* _Problem description_
Search the entries for the word "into" and return every line where it is found.

* _Records contained in a dataset_
<<<<
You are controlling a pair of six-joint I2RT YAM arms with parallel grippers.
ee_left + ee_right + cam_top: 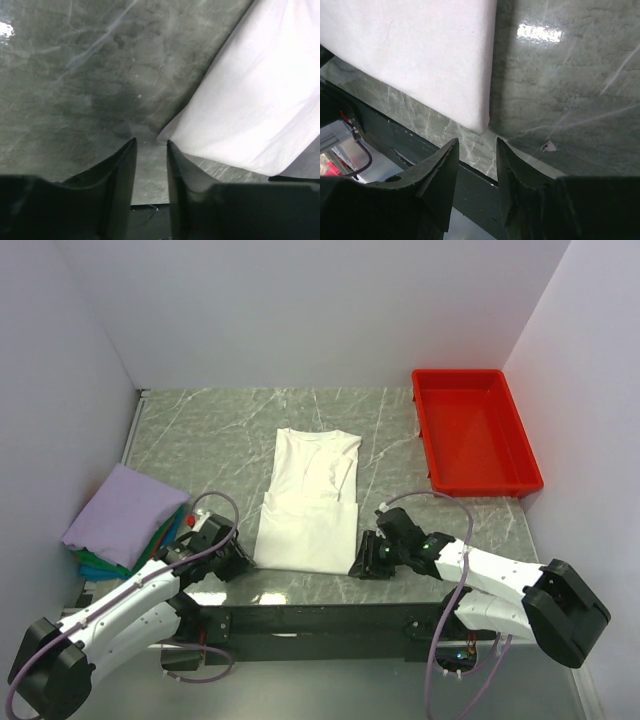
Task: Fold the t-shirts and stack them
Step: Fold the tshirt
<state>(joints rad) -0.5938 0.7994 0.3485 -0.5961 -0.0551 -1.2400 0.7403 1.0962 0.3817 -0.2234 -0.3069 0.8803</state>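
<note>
Top external view: we see the white t-shirt (308,508) lying flat near the middle of the table (200,430), its collar end toward the far wall and its hem end toward the arm bases. The near half shows an extra layer of cloth lying over it. At the left side of the table sits a stack of folded garments. The lavender t-shirt (125,508) is on top, and edges of the green t-shirt (165,532) and the blue t-shirt (92,562) show beneath it. The red tray (475,430) stands at the far right corner, well apart from the shirts.

We locate the left gripper (236,562) low over the table, just beside the near left corner of the white t-shirt. The right gripper (362,562) sits just beside the near right corner.

Left wrist view: the jaws stand a narrow gap apart with only bare table between them. The shirt corner lies just ahead of the tips, and we cannot tell whether it touches them.

Right wrist view: the jaws are likewise parted and hold nothing. The shirt corner lies just ahead of the gap, close to the table's near edge.
</note>
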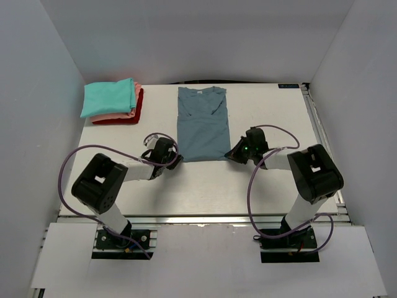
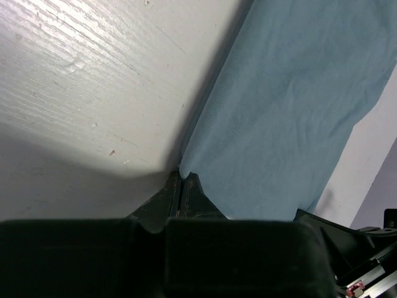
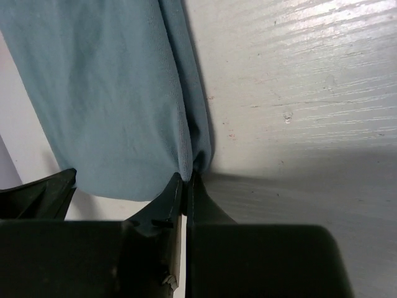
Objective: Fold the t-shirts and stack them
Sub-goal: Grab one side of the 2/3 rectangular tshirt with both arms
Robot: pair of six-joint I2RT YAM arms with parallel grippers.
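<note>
A slate-blue t-shirt lies flat mid-table as a long strip, sides folded in, collar at the far end. My left gripper is shut on its near left corner; the left wrist view shows the jaws pinched together on the cloth edge, the blue t-shirt spreading away to the right. At the near right corner my right gripper is shut on the hem; in the right wrist view the gripper clamps bunched cloth of the t-shirt. A stack of folded t-shirts, teal over pink over red, sits far left.
White walls enclose the table on three sides. Purple cables loop beside both arms. The folded stack lies close to the left wall. A small blue label sits at the far right edge.
</note>
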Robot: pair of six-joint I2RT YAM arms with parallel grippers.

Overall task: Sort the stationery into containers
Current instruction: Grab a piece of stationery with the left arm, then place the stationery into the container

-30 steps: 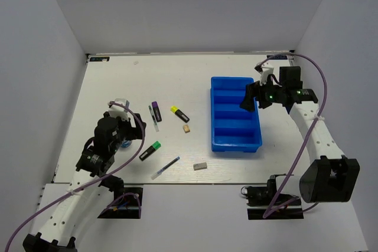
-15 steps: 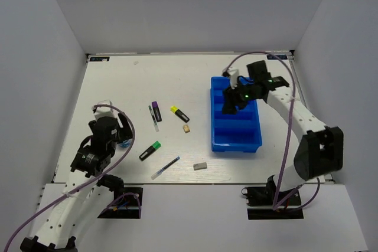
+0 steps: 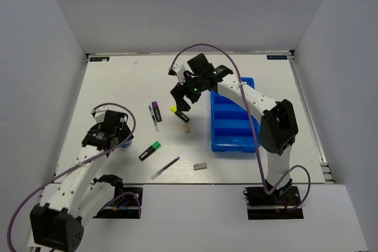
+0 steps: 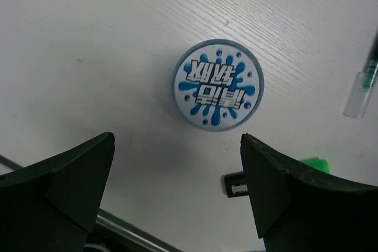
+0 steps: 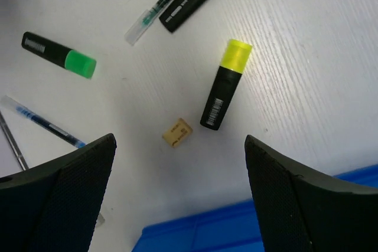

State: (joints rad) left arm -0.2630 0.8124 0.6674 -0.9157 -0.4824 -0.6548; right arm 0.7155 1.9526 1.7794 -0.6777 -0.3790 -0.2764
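Nothing seems sorted yet: the blue tray (image 3: 235, 146), at 3 o'clock on the table (image 3: 118, 81), looks empty where visible. The left fingers (image 4: 65, 175) are wide open and empty above the disc (image 4: 218, 84). The right fingers (image 5: 65, 181) are the same above the yellow highlighter (image 5: 225, 85), at the tray's 9 o'clock.

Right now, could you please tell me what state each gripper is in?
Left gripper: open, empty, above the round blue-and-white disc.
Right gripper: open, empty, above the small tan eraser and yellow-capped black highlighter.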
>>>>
* _Response to the task_
Overall task: Sort the stationery into containers
Current instruction: Grab a piece of stationery with the left arm, then place the stationery into the container

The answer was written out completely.